Is Piketty the new Karl Marx? Anybody who has read the latter will know he is not. Marx’s critique of capitalism was not about distribution but production: for Marx it was not rising inequality but a breakdown in the profit mechanism that drove the system towards its end. Where Marx saw social relationships – between labour and managers, factory owners and the landed aristocracy – Piketty sees only social categories: wealth and income. Marxist economics lives in a world where the inner tendencies of capitalism are belied by its surface experience. Piketty’s world is of concrete historical data only. So the charges of soft Marxism are completely misplaced.

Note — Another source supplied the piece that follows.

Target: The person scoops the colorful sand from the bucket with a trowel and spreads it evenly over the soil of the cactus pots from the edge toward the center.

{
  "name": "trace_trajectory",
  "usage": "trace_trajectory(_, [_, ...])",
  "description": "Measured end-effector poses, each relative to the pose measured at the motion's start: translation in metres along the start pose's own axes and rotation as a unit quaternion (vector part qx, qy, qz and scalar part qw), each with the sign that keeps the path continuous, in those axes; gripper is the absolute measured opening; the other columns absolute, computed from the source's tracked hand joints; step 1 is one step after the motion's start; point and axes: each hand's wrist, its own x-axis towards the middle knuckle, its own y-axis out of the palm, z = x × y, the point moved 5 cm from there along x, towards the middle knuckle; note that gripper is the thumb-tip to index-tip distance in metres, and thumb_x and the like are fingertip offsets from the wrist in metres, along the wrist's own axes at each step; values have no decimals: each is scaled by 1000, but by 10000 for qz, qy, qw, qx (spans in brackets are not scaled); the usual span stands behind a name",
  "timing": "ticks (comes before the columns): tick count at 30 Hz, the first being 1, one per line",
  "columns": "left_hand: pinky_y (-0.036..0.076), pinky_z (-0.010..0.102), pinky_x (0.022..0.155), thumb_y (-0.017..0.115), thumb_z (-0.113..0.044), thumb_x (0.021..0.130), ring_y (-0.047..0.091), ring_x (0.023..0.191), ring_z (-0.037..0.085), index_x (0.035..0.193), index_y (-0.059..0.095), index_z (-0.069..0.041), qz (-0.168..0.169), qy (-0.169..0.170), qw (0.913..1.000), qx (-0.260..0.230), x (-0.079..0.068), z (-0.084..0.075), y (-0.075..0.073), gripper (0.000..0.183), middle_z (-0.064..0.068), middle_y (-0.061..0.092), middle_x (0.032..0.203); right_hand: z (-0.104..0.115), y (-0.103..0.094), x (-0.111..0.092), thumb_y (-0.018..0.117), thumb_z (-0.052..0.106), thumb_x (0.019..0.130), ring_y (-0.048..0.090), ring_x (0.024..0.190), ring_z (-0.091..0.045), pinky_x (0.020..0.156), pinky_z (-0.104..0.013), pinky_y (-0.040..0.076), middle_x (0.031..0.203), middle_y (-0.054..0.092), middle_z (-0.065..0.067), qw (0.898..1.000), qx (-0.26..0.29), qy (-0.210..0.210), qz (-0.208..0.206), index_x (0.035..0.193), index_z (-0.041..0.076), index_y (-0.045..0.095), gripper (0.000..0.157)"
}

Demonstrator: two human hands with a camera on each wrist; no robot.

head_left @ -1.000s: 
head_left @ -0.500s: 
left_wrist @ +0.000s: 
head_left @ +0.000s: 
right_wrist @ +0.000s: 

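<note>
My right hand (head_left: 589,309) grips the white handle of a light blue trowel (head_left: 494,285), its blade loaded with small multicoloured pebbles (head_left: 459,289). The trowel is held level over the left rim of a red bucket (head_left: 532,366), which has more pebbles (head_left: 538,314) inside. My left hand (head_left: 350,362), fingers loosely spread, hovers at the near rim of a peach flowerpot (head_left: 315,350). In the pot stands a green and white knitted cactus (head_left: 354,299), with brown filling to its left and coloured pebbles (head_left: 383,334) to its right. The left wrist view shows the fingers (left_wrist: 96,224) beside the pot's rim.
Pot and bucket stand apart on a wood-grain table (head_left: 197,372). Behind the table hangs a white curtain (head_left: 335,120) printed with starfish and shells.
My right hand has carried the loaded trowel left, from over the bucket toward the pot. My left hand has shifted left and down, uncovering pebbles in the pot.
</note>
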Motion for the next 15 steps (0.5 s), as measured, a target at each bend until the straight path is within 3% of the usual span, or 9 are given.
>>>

Piketty has, more accurately, placed an unexploded bomb within mainstream, classical economics. If the underlying cause of the 2008 bank catastrophe was falling incomes alongside rising financial wealth then, says Piketty, these were no accident: no product of lax regulation or simple greed. The crisis is the product of the system working normally, and we should expect more.
One of the most compelling chapters is Piketty’s discussion of the near-universal rise of what he calls the "social state". The relentless growth in the proportion of national income consumed by the state, spent on universal services, pensions and benefits, he argues, is an irreversible feature of modern capitalism. He notes that redistribution has become a question of "rights to" things – healthcare and pensions – rather than simply a problem of taxation rates. His solution is a specific, progressive tax on private wealth: an exceptional tax on capital, possibly combined with the overt use of inflation.
The policy logic for the left is clear. For much of the 20th century, redistribution was handled through taxes on income. In the 21st century, any party that wants to redistribute would have to confiscate wealth, not just income.
You would expect the Wall Street Journal to dissent, but the power of Piketty’s work is that it also challenges the narrative of the centre-left under globalisation, which believed upskilling the workforce, combined with mild redistribution, would promote social justice. This, Piketty demonstrates, is mistaken. All that social democracy and liberalism can produce, with their current policies, is the oligarch’s yacht co-existing with the food bank for ever.
Piketty’s Capital, unlike Marx’s Capital, contains solutions possible on the terrain of capitalism itself: the 15% tax on capital, the 80% tax on high incomes, enforced transparency for all bank transactions, overt use of inflation to redistribute wealth downwards. He calls some of them "utopian" and he is right. It is easier to imagine capitalism collapsing than the elite consenting to them.